EXERCISE OBJECTIVE:
Go through the records and show each line where the word "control" occurs.
--
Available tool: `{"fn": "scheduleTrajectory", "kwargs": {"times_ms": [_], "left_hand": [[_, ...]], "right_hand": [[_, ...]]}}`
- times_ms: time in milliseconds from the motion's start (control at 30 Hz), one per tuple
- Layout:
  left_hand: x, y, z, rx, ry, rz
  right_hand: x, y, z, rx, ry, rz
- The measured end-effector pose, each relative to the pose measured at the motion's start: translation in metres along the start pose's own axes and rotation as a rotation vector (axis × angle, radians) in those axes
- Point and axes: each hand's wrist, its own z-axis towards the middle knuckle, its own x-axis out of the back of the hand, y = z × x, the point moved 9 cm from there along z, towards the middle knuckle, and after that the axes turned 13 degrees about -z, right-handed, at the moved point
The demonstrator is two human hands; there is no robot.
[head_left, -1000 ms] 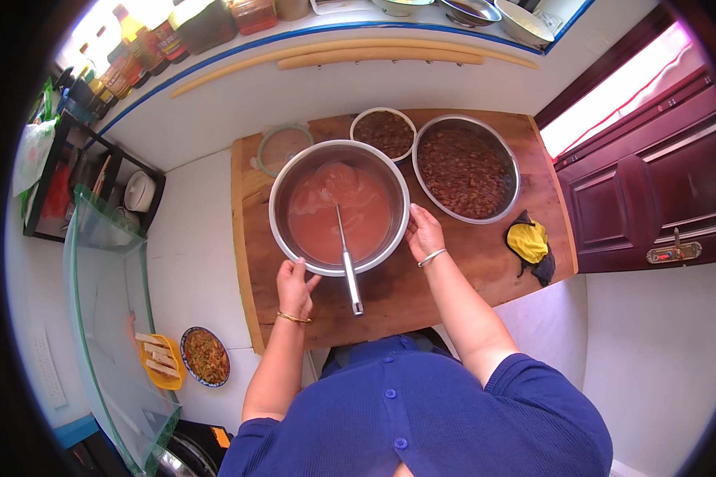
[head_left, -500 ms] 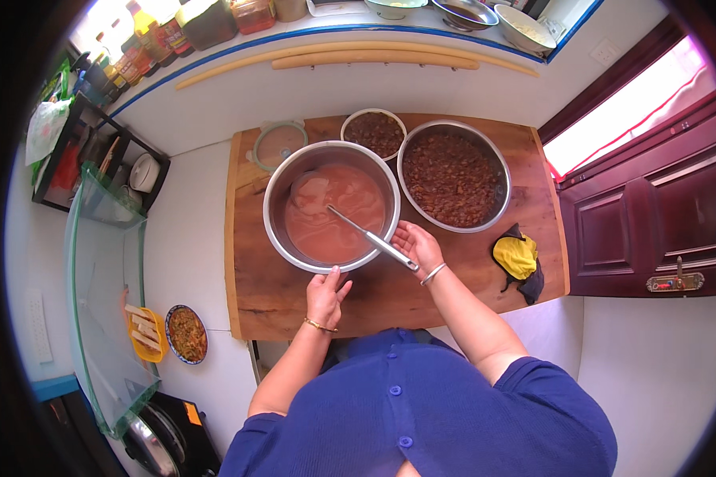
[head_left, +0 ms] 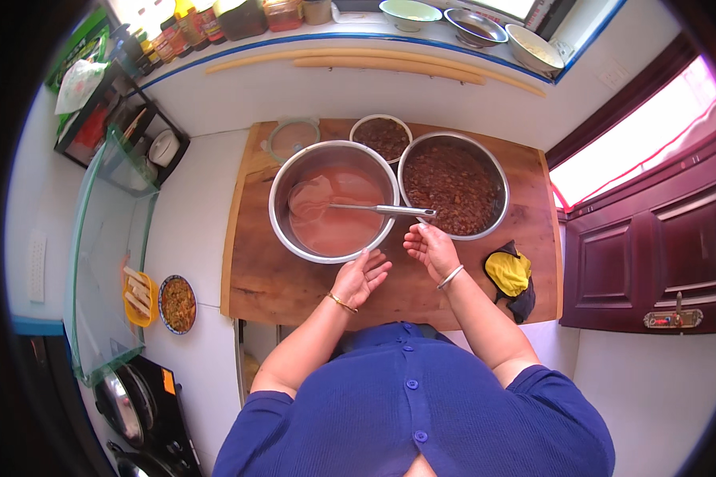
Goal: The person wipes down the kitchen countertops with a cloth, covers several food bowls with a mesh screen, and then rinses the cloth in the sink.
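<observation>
A wide steel pot (head_left: 274, 219) of pinkish-brown liquid stands on the wooden table. In it rests a ladle (head_left: 390, 210), its bowl sunk at the left and its handle lying across the right rim, pointing toward the steel basin (head_left: 504, 191) of dark brown chunky food. My left hand (head_left: 361, 280) is open, fingers spread, palm turned inward, just at the pot's front rim; whether the fingertips touch it I cannot tell. My right hand (head_left: 432, 251) is open with fingers loosely bent, right below the ladle's handle end and in front of the basin, holding nothing.
Behind the pot stand a white-rimmed bowl (head_left: 383, 141) of similar dark food and a round, clear lid-like piece (head_left: 293, 140). A yellow-and-black cloth item (head_left: 509, 274) lies on the right. Food plates (head_left: 177, 304) sit by a glass panel (head_left: 103, 262); bottles and bowls line the sill.
The ladle's handle has swung from pointing toward me to pointing right. My left hand has opened and drawn back from the pot's front; my right hand has moved off its rim.
</observation>
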Motion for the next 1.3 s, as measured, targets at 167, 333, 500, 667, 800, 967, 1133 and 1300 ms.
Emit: {"fn": "scheduleTrajectory", "kwargs": {"times_ms": [167, 333, 500, 667, 800, 967, 1133, 1300], "left_hand": [[-0.003, 0.014, -0.034, 0.071, -0.152, 0.208], [0.035, 0.078, -0.081, -0.146, -0.063, 0.135], [0.096, 0.149, -0.129, -0.442, -0.001, 0.024], [0.249, 0.216, -0.187, -0.676, 0.214, -0.215], [0.415, 0.228, -0.234, -0.792, 0.616, -0.487], [0.489, 0.251, -0.227, -0.770, 0.375, -0.580], [0.487, 0.263, -0.228, -0.755, 0.467, -0.415], [0.489, 0.273, -0.225, -0.740, 0.590, -0.333]], "right_hand": [[-0.040, -0.025, -0.007, 0.072, -0.179, -0.035], [-0.117, -0.043, -0.012, 0.163, -0.212, -0.392], [-0.234, -0.024, -0.028, 0.125, -0.559, -0.371], [-0.358, 0.050, -0.031, -0.067, -0.730, -0.494], [-0.432, 0.120, -0.027, -0.254, -0.731, -0.605], [-0.452, 0.170, -0.019, -0.392, -0.626, -0.568], [-0.412, 0.177, -0.008, -0.420, -0.511, -0.543], [-0.360, 0.166, -0.005, -0.396, -0.402, -0.509]]}}
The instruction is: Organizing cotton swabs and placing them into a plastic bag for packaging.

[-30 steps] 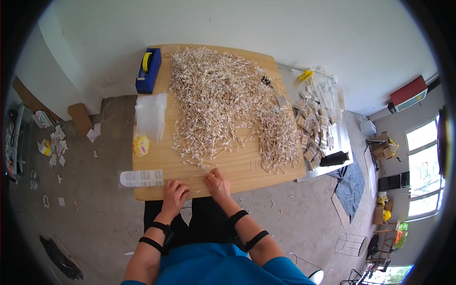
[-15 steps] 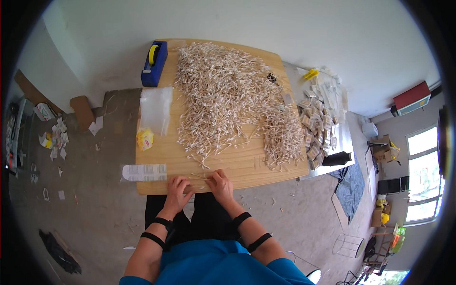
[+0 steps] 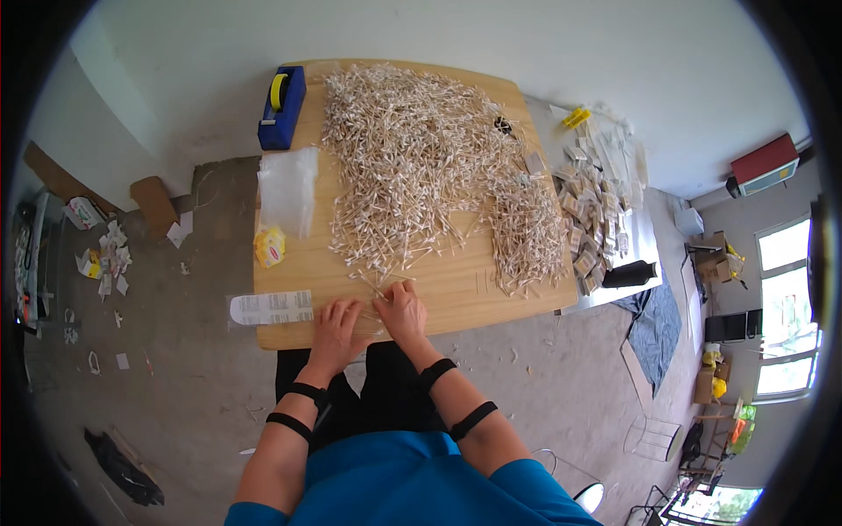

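A wide pile of cotton swabs (image 3: pixel 412 167) covers much of the wooden table (image 3: pixel 447 311). At the table's near edge, my right hand (image 3: pixel 403 313) has its fingers pinched on a few cotton swabs (image 3: pixel 372 284) just below the pile's lower tip. My left hand (image 3: pixel 336 329) lies close beside it, fingers curled and together over the edge. Something thin and see-through shows between the two hands; what the left fingers grip is too small to make out. A strip of printed paper labels (image 3: pixel 272 308) lies left of my left hand.
On the table's left side are a blue tape dispenser (image 3: pixel 281 110), clear plastic bags (image 3: pixel 288 191) and a yellow packet (image 3: pixel 270 246). A side table at right bears several small packs of swabs (image 3: pixel 592 215) and a black bottle (image 3: pixel 630 273). Scraps litter the floor.
Both hands have shifted slightly; the right fingers have moved toward the pile's lower tip and now pinch swabs there. The whole view has shifted a little.
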Demonstrator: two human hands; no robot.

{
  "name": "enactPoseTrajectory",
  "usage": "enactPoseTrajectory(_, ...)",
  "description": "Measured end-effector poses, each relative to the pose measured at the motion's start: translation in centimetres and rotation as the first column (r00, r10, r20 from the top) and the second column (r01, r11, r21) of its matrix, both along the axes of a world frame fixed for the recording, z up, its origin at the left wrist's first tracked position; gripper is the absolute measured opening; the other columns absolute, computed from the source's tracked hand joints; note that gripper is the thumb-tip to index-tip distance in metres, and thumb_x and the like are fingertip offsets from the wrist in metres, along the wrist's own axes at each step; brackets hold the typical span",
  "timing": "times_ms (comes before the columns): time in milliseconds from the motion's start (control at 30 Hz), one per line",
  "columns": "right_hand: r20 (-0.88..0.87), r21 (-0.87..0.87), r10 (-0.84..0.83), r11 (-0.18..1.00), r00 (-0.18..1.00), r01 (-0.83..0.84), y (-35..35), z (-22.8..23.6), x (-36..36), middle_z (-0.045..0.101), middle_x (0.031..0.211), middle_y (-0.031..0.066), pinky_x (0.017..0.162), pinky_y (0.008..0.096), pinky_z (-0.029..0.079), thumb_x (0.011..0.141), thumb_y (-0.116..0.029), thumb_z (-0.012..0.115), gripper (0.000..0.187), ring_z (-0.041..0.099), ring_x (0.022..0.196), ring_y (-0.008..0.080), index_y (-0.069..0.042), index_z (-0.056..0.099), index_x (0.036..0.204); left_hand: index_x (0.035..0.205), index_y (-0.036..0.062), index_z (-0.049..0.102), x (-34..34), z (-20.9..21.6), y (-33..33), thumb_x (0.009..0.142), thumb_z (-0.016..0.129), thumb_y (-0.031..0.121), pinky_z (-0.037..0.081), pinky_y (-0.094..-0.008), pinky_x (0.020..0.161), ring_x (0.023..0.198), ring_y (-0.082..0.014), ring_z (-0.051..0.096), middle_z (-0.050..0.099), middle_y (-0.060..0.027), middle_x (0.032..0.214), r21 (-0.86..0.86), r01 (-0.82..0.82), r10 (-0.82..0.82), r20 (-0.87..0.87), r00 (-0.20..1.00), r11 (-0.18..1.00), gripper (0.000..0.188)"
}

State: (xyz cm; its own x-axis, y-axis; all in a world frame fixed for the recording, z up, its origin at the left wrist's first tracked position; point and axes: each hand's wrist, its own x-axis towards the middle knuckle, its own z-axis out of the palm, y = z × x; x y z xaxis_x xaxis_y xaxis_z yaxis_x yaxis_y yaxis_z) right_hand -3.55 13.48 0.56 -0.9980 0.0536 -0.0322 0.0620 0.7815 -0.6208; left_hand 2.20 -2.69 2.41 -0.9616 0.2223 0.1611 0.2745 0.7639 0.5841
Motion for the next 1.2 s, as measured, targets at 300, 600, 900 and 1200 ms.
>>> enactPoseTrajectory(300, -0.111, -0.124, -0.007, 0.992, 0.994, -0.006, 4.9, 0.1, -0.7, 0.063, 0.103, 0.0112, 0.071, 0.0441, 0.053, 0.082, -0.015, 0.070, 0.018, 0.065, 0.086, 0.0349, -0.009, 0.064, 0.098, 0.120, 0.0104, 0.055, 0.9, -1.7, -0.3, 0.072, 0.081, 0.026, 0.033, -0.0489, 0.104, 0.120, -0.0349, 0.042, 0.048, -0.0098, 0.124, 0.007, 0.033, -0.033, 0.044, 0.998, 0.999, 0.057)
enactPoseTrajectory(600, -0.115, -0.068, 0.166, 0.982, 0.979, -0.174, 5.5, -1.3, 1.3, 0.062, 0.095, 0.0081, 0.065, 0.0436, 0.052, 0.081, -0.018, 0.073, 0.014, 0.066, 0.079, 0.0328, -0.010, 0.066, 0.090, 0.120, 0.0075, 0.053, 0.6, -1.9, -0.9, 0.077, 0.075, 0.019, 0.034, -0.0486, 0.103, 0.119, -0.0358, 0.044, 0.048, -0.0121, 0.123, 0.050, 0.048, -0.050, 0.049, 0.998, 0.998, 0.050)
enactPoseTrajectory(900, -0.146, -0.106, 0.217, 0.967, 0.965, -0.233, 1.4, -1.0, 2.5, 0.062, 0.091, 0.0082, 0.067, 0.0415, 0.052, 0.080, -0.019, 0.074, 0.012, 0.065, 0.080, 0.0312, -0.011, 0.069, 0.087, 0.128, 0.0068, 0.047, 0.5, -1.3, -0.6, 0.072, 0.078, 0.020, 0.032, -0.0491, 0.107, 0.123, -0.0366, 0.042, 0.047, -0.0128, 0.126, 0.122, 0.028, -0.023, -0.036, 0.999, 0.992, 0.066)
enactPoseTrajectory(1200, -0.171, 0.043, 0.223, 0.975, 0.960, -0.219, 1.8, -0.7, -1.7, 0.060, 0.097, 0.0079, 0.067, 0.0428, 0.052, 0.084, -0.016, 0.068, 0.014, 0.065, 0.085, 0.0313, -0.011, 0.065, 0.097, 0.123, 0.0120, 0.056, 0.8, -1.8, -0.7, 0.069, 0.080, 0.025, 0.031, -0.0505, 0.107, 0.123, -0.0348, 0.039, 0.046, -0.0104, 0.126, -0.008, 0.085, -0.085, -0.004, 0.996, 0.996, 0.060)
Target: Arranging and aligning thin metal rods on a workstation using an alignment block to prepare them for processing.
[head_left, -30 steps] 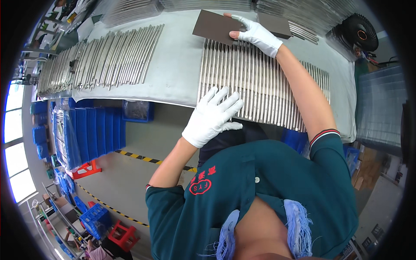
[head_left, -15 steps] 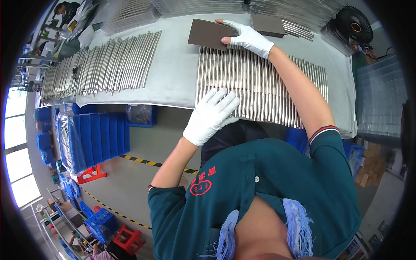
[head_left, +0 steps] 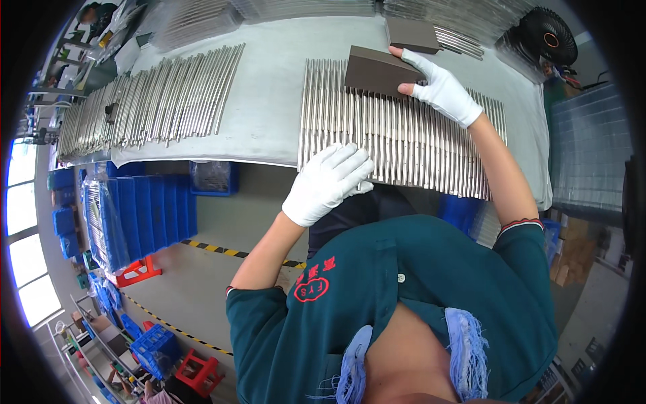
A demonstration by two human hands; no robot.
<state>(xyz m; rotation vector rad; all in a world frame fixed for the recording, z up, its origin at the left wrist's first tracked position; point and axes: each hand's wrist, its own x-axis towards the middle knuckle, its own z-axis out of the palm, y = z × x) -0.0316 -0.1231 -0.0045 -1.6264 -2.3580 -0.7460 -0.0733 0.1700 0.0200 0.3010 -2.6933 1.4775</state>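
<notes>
Right fingers (head_left: 406, 88) clasp one block (head_left: 378, 70), second block (head_left: 410, 36) beyond; left fingers (head_left: 347, 165) outstretched on rods (head_left: 404, 138).

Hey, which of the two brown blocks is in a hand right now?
The nearer block, held by its right end in the right hand above the rods; the other block lies farther back.

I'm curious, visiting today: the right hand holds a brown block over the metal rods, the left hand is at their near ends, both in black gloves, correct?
Not quite: the gloves are white in the head view. The right hand holds the brown block over the metal rods, with the left hand at their near ends.
</notes>
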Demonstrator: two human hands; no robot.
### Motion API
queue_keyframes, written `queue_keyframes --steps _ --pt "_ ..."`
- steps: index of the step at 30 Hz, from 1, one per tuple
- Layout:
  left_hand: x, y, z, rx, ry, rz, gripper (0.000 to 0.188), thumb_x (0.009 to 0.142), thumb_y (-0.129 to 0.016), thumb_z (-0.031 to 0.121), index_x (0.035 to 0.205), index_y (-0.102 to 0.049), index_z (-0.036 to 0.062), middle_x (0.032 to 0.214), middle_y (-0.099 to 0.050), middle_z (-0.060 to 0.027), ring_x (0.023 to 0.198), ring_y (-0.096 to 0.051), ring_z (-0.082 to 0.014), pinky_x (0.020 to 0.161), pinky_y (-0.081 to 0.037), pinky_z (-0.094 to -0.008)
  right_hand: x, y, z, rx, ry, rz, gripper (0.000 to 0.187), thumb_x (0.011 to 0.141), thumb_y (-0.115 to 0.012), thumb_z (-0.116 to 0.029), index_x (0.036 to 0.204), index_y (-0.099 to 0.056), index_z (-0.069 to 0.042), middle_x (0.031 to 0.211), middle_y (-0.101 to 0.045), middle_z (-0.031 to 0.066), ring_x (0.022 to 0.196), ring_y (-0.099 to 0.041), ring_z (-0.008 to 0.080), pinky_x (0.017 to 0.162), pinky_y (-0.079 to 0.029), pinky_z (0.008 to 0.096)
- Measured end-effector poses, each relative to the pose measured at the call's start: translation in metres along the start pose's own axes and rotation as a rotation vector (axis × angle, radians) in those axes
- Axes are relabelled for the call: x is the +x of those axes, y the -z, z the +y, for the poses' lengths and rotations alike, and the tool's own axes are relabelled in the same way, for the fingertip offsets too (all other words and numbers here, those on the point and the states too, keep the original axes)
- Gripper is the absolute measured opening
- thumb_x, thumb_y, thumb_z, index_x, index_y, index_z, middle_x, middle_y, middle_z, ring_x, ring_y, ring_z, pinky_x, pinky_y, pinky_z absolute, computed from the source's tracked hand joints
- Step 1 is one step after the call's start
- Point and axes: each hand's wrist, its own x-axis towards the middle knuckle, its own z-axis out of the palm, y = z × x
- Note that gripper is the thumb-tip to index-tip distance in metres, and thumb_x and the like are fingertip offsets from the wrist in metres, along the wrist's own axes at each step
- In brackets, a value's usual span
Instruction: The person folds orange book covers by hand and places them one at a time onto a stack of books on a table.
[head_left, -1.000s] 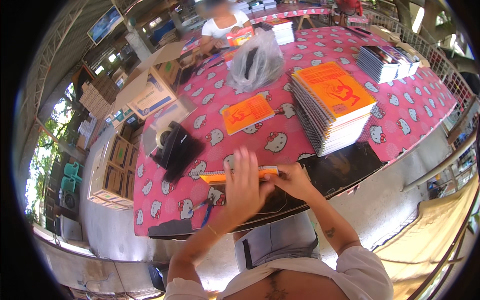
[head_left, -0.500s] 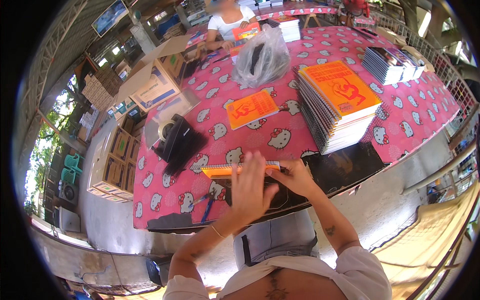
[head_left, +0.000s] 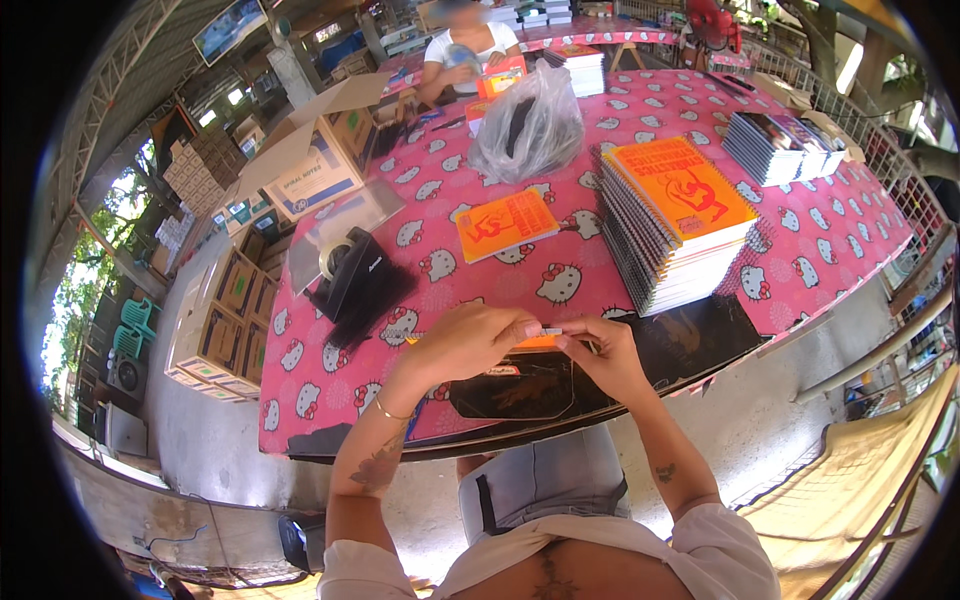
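An orange-covered spiral notebook (head_left: 537, 344) stands on its edge at the table's near side, mostly hidden behind my left hand (head_left: 470, 338). That hand is closed over the notebook's top, its thumb and fingertips at the right end. At the same end, my right hand (head_left: 608, 352) pinches the notebook's corner, thumb close to the left one. Beneath both hands lies a black board (head_left: 520, 390). Farther off, a single orange notebook (head_left: 507, 224) lies flat, and a tall stack of the same spiral notebooks (head_left: 683, 200) rises to its right.
A black tape dispenser (head_left: 355, 268) stands left. Beyond are a clear plastic bag (head_left: 527, 125), an open carton (head_left: 315, 170) and a stack of dark-covered books (head_left: 780, 147). Across the pink patterned table (head_left: 440, 265) a person (head_left: 470, 55) handles orange notebooks. Stacked cartons (head_left: 222, 320) stand on the floor.
My left hand has gone from flat, stretched fingers against the notebook to closing over its top, at the right end beside my right hand. The right hand stays at that corner.
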Motion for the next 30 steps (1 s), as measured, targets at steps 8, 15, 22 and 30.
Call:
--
EXERCISE ANSWER:
- times_ms: time in milliseconds from the motion's start (control at 30 Hz), one per tuple
  "timing": "times_ms (comes before the columns): time in milliseconds from the motion's start (control at 30 Hz), one per line",

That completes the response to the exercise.